As all XTouch-functions were working as expected I realized, that the MackieMCU-protocol is very comparable to the XTouch-protocol. As one of the youtube-commenter suggested to support the DAW-option of the X32, this was the right time to implement this MackieMCU-protocol as I already connected the MIDI-Rx/Tx to the Vidor 4000. After a couple of hours the X32 showed text from my expansion-card:
As I had plenty of space left in the SAMD21 controller, I implemented some DMX512-controls next to the audio-mixing-functions. So it is possible to control the stage-lights from the X32-surface simply by pressing the "REC" button to switch between audio and DMX512.
In the end a lot of different control-schemes have been implemented for this DIY card:
- a WiFi webinterface (based on the ESP32)
- Ethernet-control using plain ASCII-commands
- control via the X32-surface using MackieMCU emulation
- Ethernet-control using Behringers X32-Edit or the Android-App (XRemote)

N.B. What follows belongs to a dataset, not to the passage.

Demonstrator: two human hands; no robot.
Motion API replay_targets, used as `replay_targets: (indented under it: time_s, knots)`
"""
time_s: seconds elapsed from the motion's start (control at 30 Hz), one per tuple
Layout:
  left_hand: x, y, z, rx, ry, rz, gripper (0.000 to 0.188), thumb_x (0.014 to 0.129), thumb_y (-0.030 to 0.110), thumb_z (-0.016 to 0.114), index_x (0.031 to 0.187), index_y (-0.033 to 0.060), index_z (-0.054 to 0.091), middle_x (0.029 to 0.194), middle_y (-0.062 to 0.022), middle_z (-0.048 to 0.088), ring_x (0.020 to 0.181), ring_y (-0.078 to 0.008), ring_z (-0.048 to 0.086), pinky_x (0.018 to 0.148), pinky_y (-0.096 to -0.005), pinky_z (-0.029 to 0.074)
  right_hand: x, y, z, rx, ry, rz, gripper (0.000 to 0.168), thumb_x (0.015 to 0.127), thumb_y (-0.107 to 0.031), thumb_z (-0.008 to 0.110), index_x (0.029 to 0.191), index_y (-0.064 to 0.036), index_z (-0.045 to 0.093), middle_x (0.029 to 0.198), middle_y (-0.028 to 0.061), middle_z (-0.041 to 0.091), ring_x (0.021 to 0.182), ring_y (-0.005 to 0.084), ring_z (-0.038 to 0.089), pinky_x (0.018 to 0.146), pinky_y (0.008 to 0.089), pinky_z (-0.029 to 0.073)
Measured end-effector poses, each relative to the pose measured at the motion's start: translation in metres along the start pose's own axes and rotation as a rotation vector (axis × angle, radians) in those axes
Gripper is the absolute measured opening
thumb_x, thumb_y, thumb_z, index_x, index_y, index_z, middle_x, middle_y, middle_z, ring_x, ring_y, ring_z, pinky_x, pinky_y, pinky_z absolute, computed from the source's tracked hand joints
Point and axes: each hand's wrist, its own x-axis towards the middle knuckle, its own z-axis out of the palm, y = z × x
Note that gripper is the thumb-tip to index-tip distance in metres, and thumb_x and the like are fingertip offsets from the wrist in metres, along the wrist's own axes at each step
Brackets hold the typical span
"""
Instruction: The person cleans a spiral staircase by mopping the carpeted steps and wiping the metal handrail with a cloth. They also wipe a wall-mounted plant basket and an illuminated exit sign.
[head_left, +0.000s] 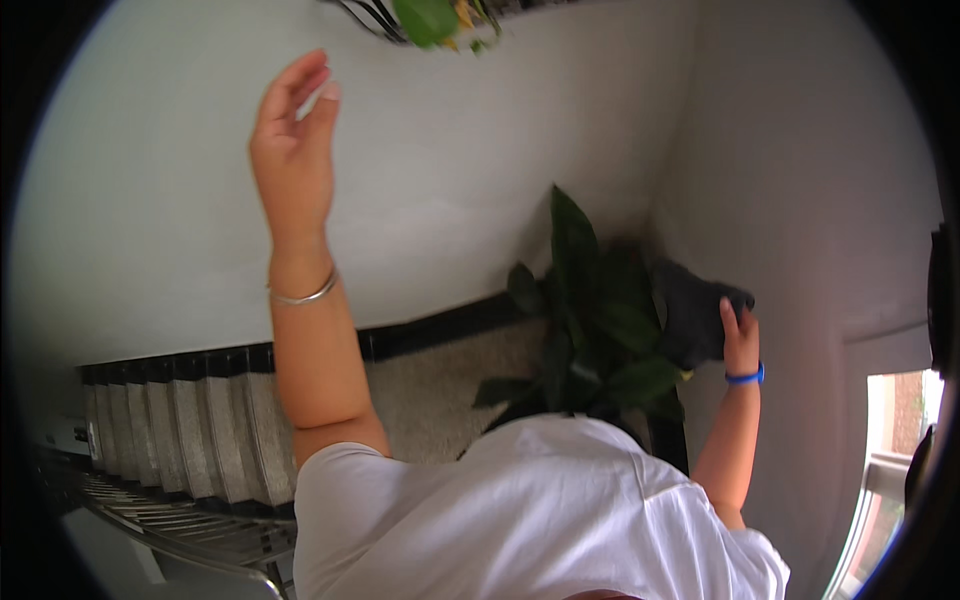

- Ethernet-control using XTouch-control
Test of the card
In the last days of 2024 I've developed a card to connect two Expansion-Cards. I added 32 individual RC-LowPass-Filters on this card to be used as a Digital-2-Analog-Converter as well. So I used this card to initialize an X-LIVE-Card to output 32 analog-signals to my main-console that were routed to my DIY-Expansion-Card. Together with the 32 audio-signals in the original processing this resulted in a total of 64 audio-channels processed by the X32. You can find the software and PCB information on GitHub as well:
GitHub-Repository of DuoXCardAdapter
The results of the card-tests can be found on Youtube:
Summary
As you may have realized, I love projects that implements a lot of different functions, that are a combination of hard- and software. This DIY expansion-card was a perfect example for this: initially started as a proof-o-concept, this card developed into a versatile and universal control option with additional audio functions.
It was lot of fun programming this piece of hardware. As this card is designed for a hardware initially published in 2012, I'm now working on an expansion-card for the Behringer WING, but this is a topic for another blog-post.